What you have to do: The lines to reproduce run from the first one below to the line containing "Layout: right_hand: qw", both included. Reproduce them exactly and nothing else.

Content starts

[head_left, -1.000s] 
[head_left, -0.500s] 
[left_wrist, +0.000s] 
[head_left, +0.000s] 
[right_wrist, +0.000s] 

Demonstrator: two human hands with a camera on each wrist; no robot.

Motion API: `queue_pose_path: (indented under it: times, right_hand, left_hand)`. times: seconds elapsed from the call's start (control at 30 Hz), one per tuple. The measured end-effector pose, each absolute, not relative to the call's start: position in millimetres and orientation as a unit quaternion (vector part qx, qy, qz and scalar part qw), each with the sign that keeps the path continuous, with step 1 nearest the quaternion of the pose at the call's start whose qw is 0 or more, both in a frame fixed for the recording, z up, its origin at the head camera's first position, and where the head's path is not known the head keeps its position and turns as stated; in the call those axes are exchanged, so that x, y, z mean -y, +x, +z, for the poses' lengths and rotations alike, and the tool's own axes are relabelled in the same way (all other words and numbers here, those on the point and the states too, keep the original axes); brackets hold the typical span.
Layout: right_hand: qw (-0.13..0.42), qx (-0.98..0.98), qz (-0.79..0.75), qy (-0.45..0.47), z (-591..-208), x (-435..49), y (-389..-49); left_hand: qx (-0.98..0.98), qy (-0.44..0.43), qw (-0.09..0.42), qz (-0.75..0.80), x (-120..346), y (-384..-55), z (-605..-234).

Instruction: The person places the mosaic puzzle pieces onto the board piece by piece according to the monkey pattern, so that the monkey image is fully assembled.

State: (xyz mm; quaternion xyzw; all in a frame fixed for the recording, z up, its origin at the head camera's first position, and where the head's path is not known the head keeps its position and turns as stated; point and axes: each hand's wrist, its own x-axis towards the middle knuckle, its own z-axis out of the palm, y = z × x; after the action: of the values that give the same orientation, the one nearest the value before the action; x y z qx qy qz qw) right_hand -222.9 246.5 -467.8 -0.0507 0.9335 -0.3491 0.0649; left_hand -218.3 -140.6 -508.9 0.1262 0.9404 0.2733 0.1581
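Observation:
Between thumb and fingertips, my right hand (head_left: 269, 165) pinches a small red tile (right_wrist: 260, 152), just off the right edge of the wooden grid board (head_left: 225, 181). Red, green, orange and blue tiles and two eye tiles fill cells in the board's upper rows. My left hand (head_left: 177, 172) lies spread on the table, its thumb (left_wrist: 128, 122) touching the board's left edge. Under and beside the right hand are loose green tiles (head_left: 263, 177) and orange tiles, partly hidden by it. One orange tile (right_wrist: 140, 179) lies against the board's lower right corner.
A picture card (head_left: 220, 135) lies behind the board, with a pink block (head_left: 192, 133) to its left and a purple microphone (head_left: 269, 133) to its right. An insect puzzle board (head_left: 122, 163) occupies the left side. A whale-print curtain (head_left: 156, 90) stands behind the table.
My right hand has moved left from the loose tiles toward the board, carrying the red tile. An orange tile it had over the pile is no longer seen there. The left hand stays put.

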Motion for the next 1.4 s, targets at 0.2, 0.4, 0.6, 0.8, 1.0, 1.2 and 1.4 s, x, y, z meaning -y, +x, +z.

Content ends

Exercise output:
[head_left, -1.000s] 
[head_left, -0.500s] 
[left_wrist, +0.000s] 
[head_left, +0.000s] 
[right_wrist, +0.000s] 

Demonstrator: two human hands with a camera on each wrist; no robot.

Motion API: `queue_pose_path: (indented under it: times, right_hand, left_hand)`. times: seconds elapsed from the call's start (control at 30 Hz), one per tuple. The measured end-effector pose, each absolute, not relative to the call's start: position in millimetres and orientation as a unit quaternion (vector part qx, qy, qz and scalar part qw), each with the sign that keeps the path continuous, with step 1 nearest the quaternion of the pose at the call's start whose qw is 0 or more, both in a frame fixed for the recording, z up, its origin at the head camera's first position, and where the head's path is not known the head keeps its position and turns as stated; in the call those axes are exchanged, so that x, y, z mean -y, +x, +z, for the poses' lengths and rotations alike, and the tool's own axes are relabelled in the same way (all other words and numbers here, those on the point and the states too, keep the original axes); brackets hold the typical span.
Layout: right_hand: qw (-0.13..0.42), qx (-0.98..0.98), qz (-0.79..0.75), qy (-0.45..0.47), z (-591..-208), x (-435..49), y (-389..-49); left_hand: qx (-0.98..0.98), qy (-0.44..0.43), qw (-0.09..0.42), qz (-0.75..0.80), x (-120..346), y (-384..-55), z (-605..-234).

The output for this exercise is finished.